### Task goal
Copy out each line in the listing below where the word "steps" appears.

-- -- --

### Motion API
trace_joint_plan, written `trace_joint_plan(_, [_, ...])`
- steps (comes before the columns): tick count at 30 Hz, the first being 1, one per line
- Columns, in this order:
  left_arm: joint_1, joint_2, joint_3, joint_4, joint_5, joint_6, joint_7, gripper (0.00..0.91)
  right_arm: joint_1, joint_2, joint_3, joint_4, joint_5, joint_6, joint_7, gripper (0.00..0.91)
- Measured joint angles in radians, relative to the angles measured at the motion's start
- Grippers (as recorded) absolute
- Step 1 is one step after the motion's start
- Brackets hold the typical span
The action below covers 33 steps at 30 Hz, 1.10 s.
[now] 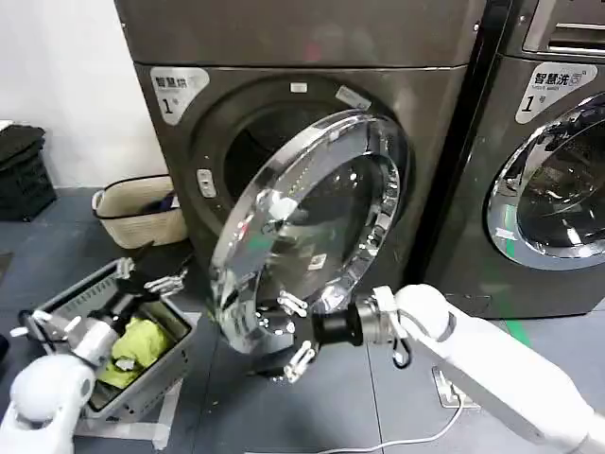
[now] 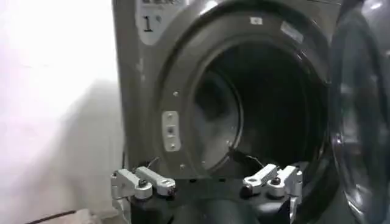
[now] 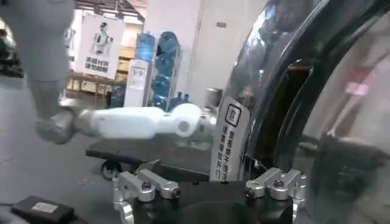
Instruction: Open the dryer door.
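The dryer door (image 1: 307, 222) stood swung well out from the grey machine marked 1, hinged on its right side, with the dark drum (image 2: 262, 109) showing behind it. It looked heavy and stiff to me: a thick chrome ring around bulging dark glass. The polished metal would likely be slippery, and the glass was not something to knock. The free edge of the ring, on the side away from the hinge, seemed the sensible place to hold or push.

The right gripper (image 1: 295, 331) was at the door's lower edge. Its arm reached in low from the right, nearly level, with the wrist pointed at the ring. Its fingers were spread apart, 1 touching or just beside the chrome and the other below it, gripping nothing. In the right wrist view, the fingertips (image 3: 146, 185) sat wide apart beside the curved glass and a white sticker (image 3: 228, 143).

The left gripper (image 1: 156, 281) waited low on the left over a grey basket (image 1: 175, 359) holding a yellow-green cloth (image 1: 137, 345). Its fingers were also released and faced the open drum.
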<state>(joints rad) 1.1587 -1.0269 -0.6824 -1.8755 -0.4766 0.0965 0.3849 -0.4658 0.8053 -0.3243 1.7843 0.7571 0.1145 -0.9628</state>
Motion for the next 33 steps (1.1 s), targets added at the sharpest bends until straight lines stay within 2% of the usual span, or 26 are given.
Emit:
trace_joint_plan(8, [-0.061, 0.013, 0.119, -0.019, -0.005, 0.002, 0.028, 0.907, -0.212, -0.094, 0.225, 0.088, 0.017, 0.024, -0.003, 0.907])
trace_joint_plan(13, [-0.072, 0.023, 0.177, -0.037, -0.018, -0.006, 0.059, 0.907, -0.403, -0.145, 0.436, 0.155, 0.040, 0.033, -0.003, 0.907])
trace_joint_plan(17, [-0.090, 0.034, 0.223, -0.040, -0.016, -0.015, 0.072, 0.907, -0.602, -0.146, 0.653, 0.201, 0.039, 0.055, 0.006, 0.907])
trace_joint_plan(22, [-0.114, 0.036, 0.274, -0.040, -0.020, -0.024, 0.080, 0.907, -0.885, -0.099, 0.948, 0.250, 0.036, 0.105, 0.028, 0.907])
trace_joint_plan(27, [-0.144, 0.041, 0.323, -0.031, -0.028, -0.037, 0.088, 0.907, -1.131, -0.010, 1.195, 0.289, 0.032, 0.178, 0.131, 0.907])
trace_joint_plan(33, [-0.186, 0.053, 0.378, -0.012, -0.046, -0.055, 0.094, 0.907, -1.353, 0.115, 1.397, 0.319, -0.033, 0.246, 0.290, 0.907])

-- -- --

### Expected answer
- steps (comes before the columns): tick count at 30 Hz, the first being 1, one per line
The action below covers 33 steps at 30 Hz, 1.10 s.
Motion for the next 33 steps (1.1 s), targets added at the sharpest bends until straight lines stay within 2% of the usual span, or 26 are given.

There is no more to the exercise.